Exercise materials
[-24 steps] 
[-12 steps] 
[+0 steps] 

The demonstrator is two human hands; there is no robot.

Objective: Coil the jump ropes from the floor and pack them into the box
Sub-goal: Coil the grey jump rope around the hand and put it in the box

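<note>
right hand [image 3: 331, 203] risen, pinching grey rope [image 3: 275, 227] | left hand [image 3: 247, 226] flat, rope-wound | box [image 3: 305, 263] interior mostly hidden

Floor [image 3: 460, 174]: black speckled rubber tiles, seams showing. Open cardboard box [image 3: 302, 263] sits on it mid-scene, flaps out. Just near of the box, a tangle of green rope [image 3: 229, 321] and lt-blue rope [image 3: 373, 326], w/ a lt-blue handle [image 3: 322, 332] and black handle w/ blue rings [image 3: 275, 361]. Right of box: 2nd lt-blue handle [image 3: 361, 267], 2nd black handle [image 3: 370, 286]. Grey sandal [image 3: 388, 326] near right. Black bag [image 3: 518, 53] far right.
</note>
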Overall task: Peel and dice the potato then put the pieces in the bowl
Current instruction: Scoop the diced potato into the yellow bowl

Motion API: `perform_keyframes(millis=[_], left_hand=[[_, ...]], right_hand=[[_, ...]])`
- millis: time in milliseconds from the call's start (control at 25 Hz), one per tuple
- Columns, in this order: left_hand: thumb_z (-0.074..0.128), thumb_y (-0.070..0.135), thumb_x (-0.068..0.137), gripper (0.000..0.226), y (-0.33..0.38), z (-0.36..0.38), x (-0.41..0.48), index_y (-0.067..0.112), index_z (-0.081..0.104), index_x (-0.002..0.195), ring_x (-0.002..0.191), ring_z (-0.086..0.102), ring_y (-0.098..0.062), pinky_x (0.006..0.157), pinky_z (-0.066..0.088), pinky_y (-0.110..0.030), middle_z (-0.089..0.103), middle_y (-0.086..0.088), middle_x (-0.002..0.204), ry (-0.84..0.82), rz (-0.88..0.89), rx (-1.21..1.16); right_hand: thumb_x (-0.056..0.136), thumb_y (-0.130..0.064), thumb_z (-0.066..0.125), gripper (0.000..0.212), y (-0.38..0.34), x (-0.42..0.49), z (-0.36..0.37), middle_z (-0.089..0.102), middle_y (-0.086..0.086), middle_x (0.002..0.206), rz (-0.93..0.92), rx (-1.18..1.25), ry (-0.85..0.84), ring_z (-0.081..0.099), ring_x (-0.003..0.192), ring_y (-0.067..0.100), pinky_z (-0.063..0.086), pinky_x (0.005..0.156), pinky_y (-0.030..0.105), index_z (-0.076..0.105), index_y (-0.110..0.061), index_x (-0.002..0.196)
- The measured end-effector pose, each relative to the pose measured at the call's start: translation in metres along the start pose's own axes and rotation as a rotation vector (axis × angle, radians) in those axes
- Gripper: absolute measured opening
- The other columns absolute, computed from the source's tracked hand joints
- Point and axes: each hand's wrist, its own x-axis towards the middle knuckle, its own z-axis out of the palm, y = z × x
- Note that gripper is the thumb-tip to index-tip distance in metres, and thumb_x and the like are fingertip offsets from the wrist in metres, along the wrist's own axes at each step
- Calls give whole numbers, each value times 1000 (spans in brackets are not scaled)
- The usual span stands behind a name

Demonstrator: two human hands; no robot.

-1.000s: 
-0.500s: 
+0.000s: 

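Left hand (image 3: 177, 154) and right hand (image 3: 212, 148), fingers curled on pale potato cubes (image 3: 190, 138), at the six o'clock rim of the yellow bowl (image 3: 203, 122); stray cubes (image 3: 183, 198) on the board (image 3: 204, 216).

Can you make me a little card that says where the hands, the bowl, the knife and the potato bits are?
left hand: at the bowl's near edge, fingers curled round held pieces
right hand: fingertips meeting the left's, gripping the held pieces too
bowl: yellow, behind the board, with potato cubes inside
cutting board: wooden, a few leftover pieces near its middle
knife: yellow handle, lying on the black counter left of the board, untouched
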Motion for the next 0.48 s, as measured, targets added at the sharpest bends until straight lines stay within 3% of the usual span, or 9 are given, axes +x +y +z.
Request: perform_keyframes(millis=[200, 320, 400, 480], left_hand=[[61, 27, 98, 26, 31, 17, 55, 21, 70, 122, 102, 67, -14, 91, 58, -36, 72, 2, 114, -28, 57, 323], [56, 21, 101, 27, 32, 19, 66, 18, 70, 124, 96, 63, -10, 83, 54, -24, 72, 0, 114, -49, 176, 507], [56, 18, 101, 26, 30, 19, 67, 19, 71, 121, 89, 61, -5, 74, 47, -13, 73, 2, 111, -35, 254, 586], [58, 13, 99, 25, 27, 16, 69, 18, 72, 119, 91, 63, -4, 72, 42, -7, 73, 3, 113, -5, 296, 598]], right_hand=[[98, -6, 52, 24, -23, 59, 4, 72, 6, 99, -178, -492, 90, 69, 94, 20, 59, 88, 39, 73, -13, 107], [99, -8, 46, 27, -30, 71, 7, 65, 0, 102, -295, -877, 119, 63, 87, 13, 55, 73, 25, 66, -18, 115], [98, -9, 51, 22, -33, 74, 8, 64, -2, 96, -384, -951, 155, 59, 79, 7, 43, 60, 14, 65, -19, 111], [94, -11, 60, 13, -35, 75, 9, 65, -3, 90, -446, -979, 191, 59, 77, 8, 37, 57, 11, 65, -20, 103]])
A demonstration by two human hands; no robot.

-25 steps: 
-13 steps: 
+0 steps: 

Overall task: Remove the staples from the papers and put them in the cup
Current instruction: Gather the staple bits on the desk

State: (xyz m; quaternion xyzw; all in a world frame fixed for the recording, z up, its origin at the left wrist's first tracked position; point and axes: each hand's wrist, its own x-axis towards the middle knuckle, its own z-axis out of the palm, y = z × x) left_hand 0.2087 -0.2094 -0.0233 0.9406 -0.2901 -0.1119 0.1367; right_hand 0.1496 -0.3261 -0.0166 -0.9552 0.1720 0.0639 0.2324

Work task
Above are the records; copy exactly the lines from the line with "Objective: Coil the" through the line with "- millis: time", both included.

Finished exercise
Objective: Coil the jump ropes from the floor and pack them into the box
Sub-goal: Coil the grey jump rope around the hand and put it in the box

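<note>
right hand [image 3: 331, 203] risen, pinching grey rope [image 3: 275, 227] | left hand [image 3: 247, 226] flat, rope-wound | box [image 3: 305, 263] interior mostly hidden

Floor [image 3: 460, 174]: black speckled rubber tiles, seams showing. Open cardboard box [image 3: 302, 263] sits on it mid-scene, flaps out. Just near of the box, a tangle of green rope [image 3: 229, 321] and lt-blue rope [image 3: 373, 326], w/ a lt-blue handle [image 3: 322, 332] and black handle w/ blue rings [image 3: 275, 361]. Right of box: 2nd lt-blue handle [image 3: 361, 267], 2nd black handle [image 3: 370, 286]. Grey sandal [image 3: 388, 326] near right. Black bag [image 3: 518, 53] far right.
</note>
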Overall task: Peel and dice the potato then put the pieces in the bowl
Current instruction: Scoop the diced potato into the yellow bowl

Motion API: `perform_keyframes(millis=[_], left_hand=[[_, ...]], right_hand=[[_, ...]])`
- millis: time in milliseconds from the call's start (control at 25 Hz), one per tuple

This exercise requires no further output.